After more than two years as a dad columnist, James Gordon says goodbyeHow old were you when your memories really started to kick in?
I’m sure that moment is a little different for all of us. I remember a handful of key moments from kindergarten – probably because starting school is such an impactful experience in every child’s life – but not much beyond that.
Aside from a few fuzzy, blurry scenes, Grades 1, 2 and 3 weren’t all that memorable for me.
But Grade 4. Grade 4 is where it all starts to come into focus.
I remember well the friends I was close with, and I remember what we were studying in school
I remember the growing freedom I was starting to feel, and how much I loved it.
I remember walking home from school by myself.
I remember it’s the first time I had a *real* crush on a girl. That’s a big one.
My eldest son, Owen, is in Grade 4 now, and I see him starting to go through some of that distancing that starts around now and continues slowly until, one day, they move away to go to university, or to get a job, or whatever direction their adventures take them in.
Perhaps that’s why our memories become so clear around this age. Having been so closely appended to our parents our whole lives, suddenly we are really starting to become our own people.
Owen loves his independence, too, maybe even more than I did (and I loved it A LOT).
His friends will drop by if they’re heading to the store to ask if he wants to come along, or sometimes he’ll go meet them at the park.
He asks to do things like do his own laundry or make his own food.
He adores going to hockey tournaments, probably because it makes him feel like an adult to travel and stay in a hotel and not have a parent hovering over him. Watching older kid movies that he wouldn’t be able to if his six-year-old brother were hanging around? Yes, please.
With every surprisingly funny or insightful thing he says, with every amazing thing he does as a student and an athlete, early childhood seems further and further away.
It’s a challenge for all parents, I think, knowing where or when to step back and let our kids experience that independence.
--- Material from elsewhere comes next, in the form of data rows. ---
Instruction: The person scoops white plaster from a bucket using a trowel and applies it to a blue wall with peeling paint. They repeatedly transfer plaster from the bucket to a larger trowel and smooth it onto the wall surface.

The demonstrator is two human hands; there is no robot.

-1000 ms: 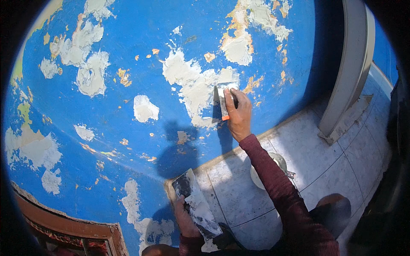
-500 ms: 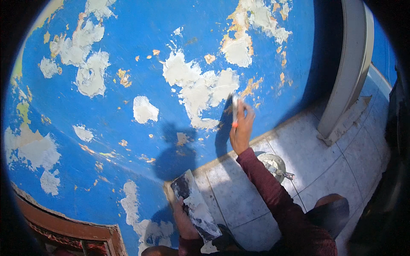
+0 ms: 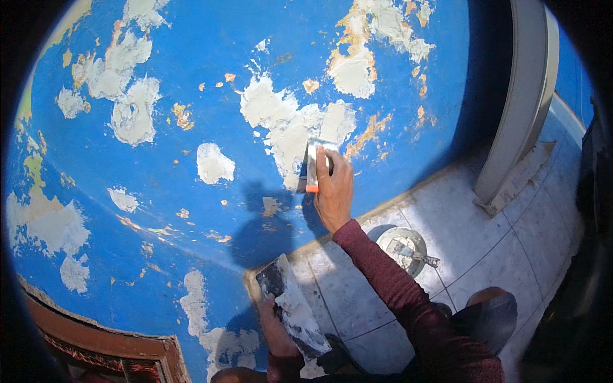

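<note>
A putty knife [image 3: 312, 169] with an orange end is gripped in my right hand [image 3: 336, 195], its blade at the lower part of a big white filler patch [image 3: 287, 124] on the blue wall [image 3: 204, 70]. Whether the whole blade edge touches the wall I cannot make out. Low at the wall's foot, my left hand [image 3: 278, 335] holds a wide, dark flat plate [image 3: 271, 281] by its side. White filler [image 3: 297, 309] is smeared thickly over that plate.
On the tiled floor [image 3: 370, 300] right of my forearm stands a round bucket [image 3: 418, 239] of filler with a tool [image 3: 426, 258] across it. A pale upright post [image 3: 520, 96] rises at the right. A brown wooden frame [image 3: 102, 335] is at lower left.
My right hand has moved left along the wall with the putty knife, whose flat side now shows more. More of the bucket has come into sight. My left hand stays put.
</note>
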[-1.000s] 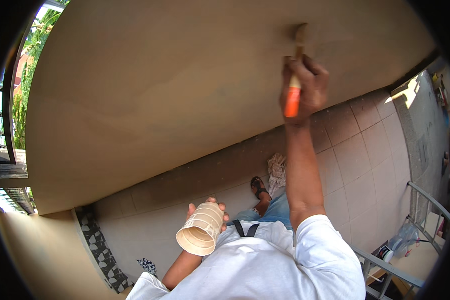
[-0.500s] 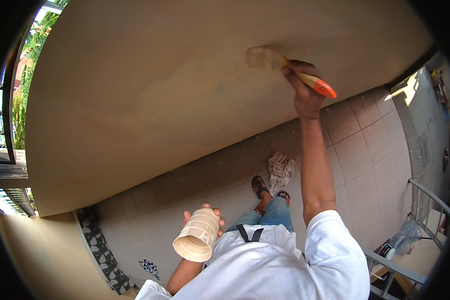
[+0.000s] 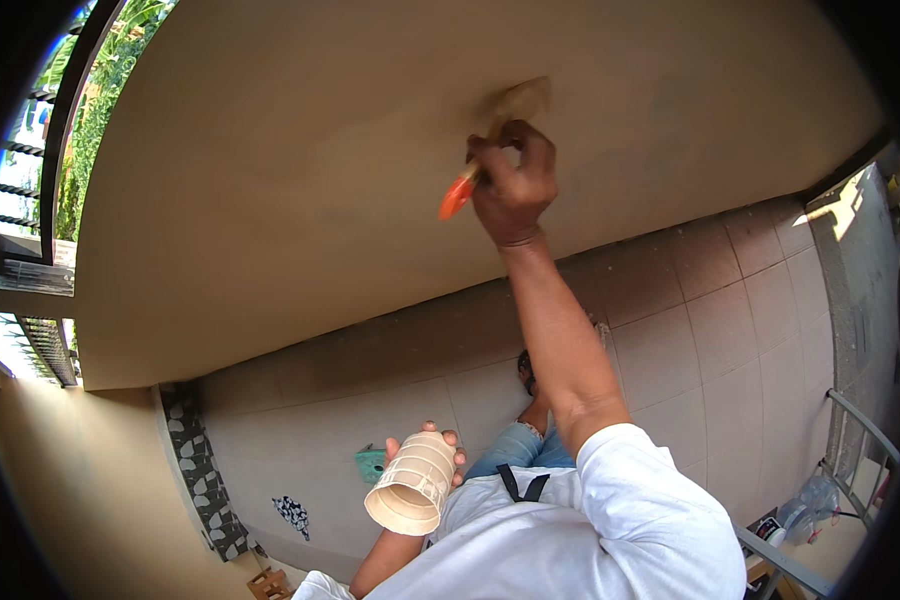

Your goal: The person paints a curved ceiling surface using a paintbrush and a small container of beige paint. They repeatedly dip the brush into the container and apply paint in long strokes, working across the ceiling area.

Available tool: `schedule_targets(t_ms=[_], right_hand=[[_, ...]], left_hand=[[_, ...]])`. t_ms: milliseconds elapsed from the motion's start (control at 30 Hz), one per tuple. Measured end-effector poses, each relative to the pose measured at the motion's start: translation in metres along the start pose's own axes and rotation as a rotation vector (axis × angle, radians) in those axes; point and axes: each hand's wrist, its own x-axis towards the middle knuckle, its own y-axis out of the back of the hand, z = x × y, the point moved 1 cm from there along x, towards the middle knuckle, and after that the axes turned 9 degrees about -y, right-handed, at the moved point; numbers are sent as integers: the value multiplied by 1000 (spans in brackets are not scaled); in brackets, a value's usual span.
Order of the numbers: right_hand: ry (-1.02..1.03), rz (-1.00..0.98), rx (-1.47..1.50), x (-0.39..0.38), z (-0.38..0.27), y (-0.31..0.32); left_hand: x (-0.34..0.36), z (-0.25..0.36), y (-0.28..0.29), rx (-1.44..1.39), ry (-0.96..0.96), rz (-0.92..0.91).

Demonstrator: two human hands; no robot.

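Observation:
In my right hand (image 3: 518,185) is a paintbrush (image 3: 458,196) with an orange-tipped handle. Its pale bristles press against the beige wall (image 3: 300,200), slanting up to the right, and look slightly blurred. Darker and lighter patches show on the wall around the brush. My left hand (image 3: 451,447) is wrapped round a cream, ribbed plastic cup (image 3: 415,478) low in front of my body. The cup is tilted with its mouth toward me, and drips streak its outside. What lies deep inside it cannot be made out.
Pale floor tiles (image 3: 660,360) run along the wall's foot. A green item (image 3: 370,464) and a black-and-white patterned piece (image 3: 292,516) lie on the floor to the left. At lower right stand a metal rail (image 3: 785,563) and clear plastic bottles (image 3: 810,505). A railing (image 3: 30,190) borders greenery at far left.
My right hand has swept the brush leftward along the wall, and its handle now points down-left instead of down-right. The left hand with the cup has shifted slightly right. My forearm now covers the floor rag.

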Motion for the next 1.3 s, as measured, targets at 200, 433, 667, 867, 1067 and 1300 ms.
schedule_targets(t_ms=[200,433,667,867,1067,1300], right_hand=[[115,-398,341,-74,-65,0],[-247,-399,601,62,53,74],[-176,340,65,96,91,155],[90,-12,116,-7,-58,89],[110,-300,568,-24,-74,108],[-35,-83,209,80,87,147]], left_hand=[[-8,-3,19,-61,-51,8],[18,13,7,-17,16,-55],[19,36,-2,123,90,-64],[25,49,6,181,77,-61],[29,52,3,178,122,-71],[33,67,13,117,224,-41]])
Where do you continue to shelter them and where do you let them go out and try something new, even if they trip and fall?
In making those kinds of decisions, I sometimes try to draw on my own memories – including the ones that come in so clearly starting from when I was Owen’s age.
And for that reason, I’ve decided that this will be my last column for Parenting Times.
When I started writing for this magazine, my kids were very much still appended to my wife and I. They were with us all day long (and sometimes all night long, as they went through teething or nightmares or whatever else).
They relied on us for every bit of food they ate and every seatbelt they needed tied and every winter boot they needed to put on. As any parent of young children knows, your individuality fades away for a while as you become, essentially, a 24/7 parent-child unit.
And then those bonds slowly loosen until your children aren’t children anymore. They’ll always be your babies, of course, but no longer are they babies.
Writing for this magazine has truly been a joy and a privilege, but I have continued to do so knowing that, at some point soon, I would have to step back.
In deciding what that moment should be, I tried to think about when “cool, my parent is writing about me” might have morphed into “oh no, my parent is writing about me.”
That moment would be different for every kid, but for me, I think it would have been at some point in Grade 4.
So, it’s time to say goodbye. Thank you so much to everyone who has read my work here over the past few years. I wish you all the best as your own parenting journeys continue!